冨安の執拗なチェックを嫌がっていたソン・フンミンは、70分のブライアン・ヒルの投入以降は中央で勝負するようになりました。ヌーノ監督が左サイドに1枚足したのは、冨安を与しやすしと見たわけではなく、疲労と痛みで運動量が落ちたサカが脅威ではなくなったからでしょう。冨安がカットした後のこぼれ球をさらわれた失点シーンは、サカが元気なら先に触っていたはずです。22歳の日本代表をプレミアリーグ6節のベストイレブンに選んだ「ミラー」は、「アーセナルのユニフォームを着て3試合に出場し、まだ1度も失敗していない」といい切っています。

「1600万ポンドという比較的安い移籍金で加わった冨安がこの調子でいけば、”the signings of the summer”のひとりになるかもしれない」(「ミラー」のジョシュ・オブライエン記者)

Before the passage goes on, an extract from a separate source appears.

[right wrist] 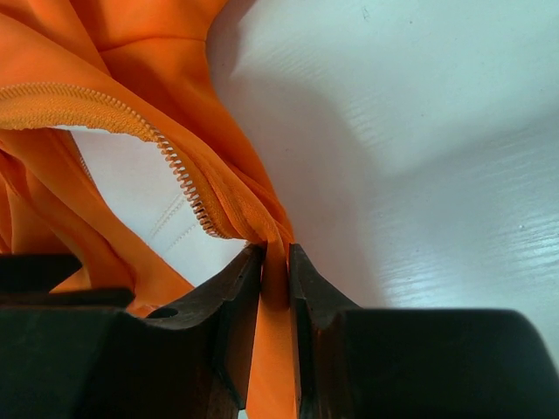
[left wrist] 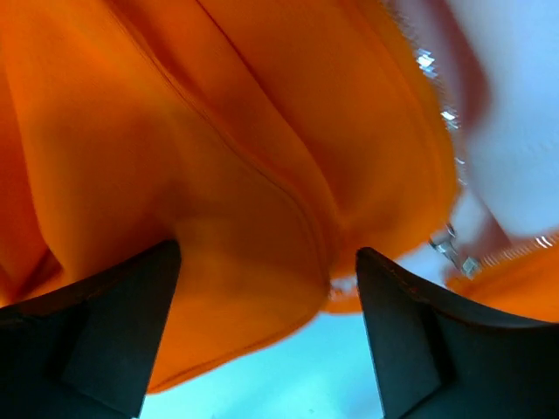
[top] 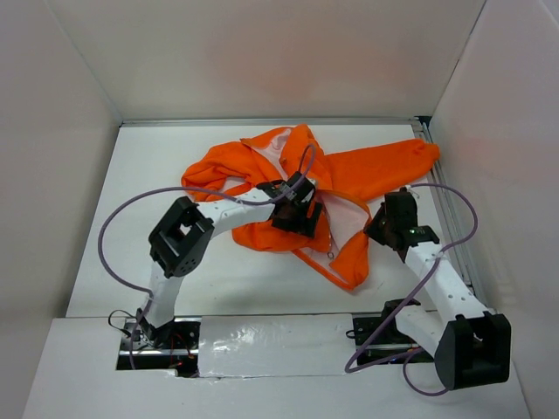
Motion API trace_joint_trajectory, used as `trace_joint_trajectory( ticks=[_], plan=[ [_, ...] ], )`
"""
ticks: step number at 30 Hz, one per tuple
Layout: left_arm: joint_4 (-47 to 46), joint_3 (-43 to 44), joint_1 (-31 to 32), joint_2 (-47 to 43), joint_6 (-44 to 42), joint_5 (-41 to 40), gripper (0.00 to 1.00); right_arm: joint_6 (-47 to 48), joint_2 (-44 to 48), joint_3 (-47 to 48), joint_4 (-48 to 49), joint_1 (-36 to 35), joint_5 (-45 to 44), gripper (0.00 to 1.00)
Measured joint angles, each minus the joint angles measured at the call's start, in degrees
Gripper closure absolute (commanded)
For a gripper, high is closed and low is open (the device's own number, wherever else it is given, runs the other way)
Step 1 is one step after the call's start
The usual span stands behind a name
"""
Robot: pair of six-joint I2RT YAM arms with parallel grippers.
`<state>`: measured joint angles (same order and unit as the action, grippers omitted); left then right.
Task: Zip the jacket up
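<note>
Orange jacket (top: pixel 376 170) crumpled, unzipped, toward the back of the white table (top: pixel 218 279), left gripper (left wrist: pixel 266 262) spread wide over a fold, gripping nothing, right gripper (right wrist: pixel 275 260) nearly closed, pinching the jacket's front edge just beside the zipper teeth (right wrist: pixel 183 183).

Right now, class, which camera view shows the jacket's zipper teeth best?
The right wrist view: the zipper teeth are close and sharp. The left wrist view shows them blurred at its right edge. The top external view shows only a thin line on the jacket.
</note>
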<state>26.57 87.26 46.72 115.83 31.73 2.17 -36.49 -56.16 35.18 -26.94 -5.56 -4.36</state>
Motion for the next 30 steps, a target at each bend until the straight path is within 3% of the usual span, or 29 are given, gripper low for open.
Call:
trace_joint_trajectory(
  ticks=[1, 3, 4, 5, 11, 13, 20, 23, 26, 27, 30],
  plan=[
    [0.72, 1.18, 0.04, 1.38, 0.46, -0.79, 0.27, 0.04, -0.35, -0.09, 0.13, 0.11, 0.35, 0.73],
    [2.21, 3.17, 0.07, 3.45, 2.19, -2.36, 0.56, 0.22, -1.09, -0.11, 0.50, 0.35, 0.76, 0.73],
    [2.82, 3.85, 0.07, 4.20, 2.56, -3.04, 0.90, 0.26, -1.46, -0.13, 0.70, 0.37, 0.87, 0.73],
    [3.54, 4.26, 0.07, 4.63, 3.19, -3.61, 1.00, 0.37, -1.79, -0.15, 0.81, 0.44, 1.09, 0.73],
    [4.76, 0.92, 0.09, -0.07, 3.63, -5.33, 1.00, 0.63, -3.08, -0.20, 0.85, 0.63, 2.05, 0.74],
    [5.79, -3.45, 0.09, -6.62, 3.61, -5.84, 1.00, 0.87, -3.08, -0.20, 0.87, 0.68, 2.45, 0.74],
    [4.76, -23.82, -0.07, -40.54, 6.47, -4.83, 0.81, 3.63, -2.40, -0.20, 1.68, 0.15, 7.48, 0.70],
    [3.76, -35.30, 0.09, -49.64, 9.53, -2.75, 0.81, 5.55, -1.97, -0.20, 3.10, -1.18, 11.85, 0.71],
    [3.28, -46.73, 0.22, -51.69, 13.18, -0.31, 0.82, 7.45, -1.97, -0.20, 4.26, -2.97, 15.61, 0.66],
    [3.41, -49.31, 0.26, -51.17, 14.01, 0.35, 0.84, 7.89, -2.03, -0.20, 4.50, -3.76, 16.59, 0.62],
    [3.08, -54.16, 0.26, -49.33, 17.44, 2.73, 0.92, 10.23, -2.75, -0.04, 5.20, -7.91, 19.04, 0.62]
  ],
)
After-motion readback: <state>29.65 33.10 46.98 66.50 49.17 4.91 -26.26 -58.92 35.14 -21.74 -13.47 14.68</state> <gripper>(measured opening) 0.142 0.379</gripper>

最後にもうひとつだけ、冨安のプレイがいかに印象的だったかがわかるニュースを紹介して、この稿を締めたいと思います。アーセナルの公式サイトにおける「グーナーが選ぶ9月のMVP」も、冨安健洋が46.58%の票を集めてダントツの1位です。いやー、びっくりしました。候補者は4人。甲乙つけがたい投票は、僅差になるのではないかと思いました。いえ、自民党総裁選のお話ではなく…。


おもしろいと思っていただけた方は、お時間あれば、下のブログランキングバナーをクリックしていただけると大変うれしいです。所要時間は5秒です。何とぞよろしくお願いいたします!


“ダービーのMOMに続いて9月のMVPも…!? グーナーが熱狂する冨安健洋の激闘をチェック!” への2件のフィードバック

  1. グーナーです より:

    筆者様は、ユナイテッドに香川選手が加入したときはどのような気持ちだったのでしょうか。

    アーセナルで日本人選手が活躍する姿など一ヶ月前まで考えたこともありませんでした。
    ましてやガチのスタメン、ノースロンドンダービーに加入3試合目で出場などと。
    「とんでもない失敗をするんじゃないか」「そしたらアジアンヘイトに巻き込まれないか」などと心配していたのも本当です。

    ですが、今はもう毎試合が楽しみでしょうがないです。
    アーセナルで日本人選手が活躍する。
    こんなに幸せなことなんだなと自分でも驚いています。

    MOMおめでとう富安!

    良いときばかりでなく、これから冨安選手も怪我をしたり不調になったり大失敗をすることもあると思います。
    その時でも全力でエールを送りたいと思います。

  2. 水色 より:

    流石に緊張していたのかボールタッチが固かったり、ボールを持った時の判断が普段に比べて遅く(対戦相手や味方のサポートによりけりな面もありますが)奪われることもありましたが、初のNLDで堂々のプレイでしたね。

    現地のグーナーの方々の心をすっかり掴んだようで毎試合賞賛の嵐ですが、贔屓目抜きにこの3試合のパフォーマンスは彼にとってのアベレージだと思っているので、悪い時期も来るとは思いますがこれからが本当に楽しみです。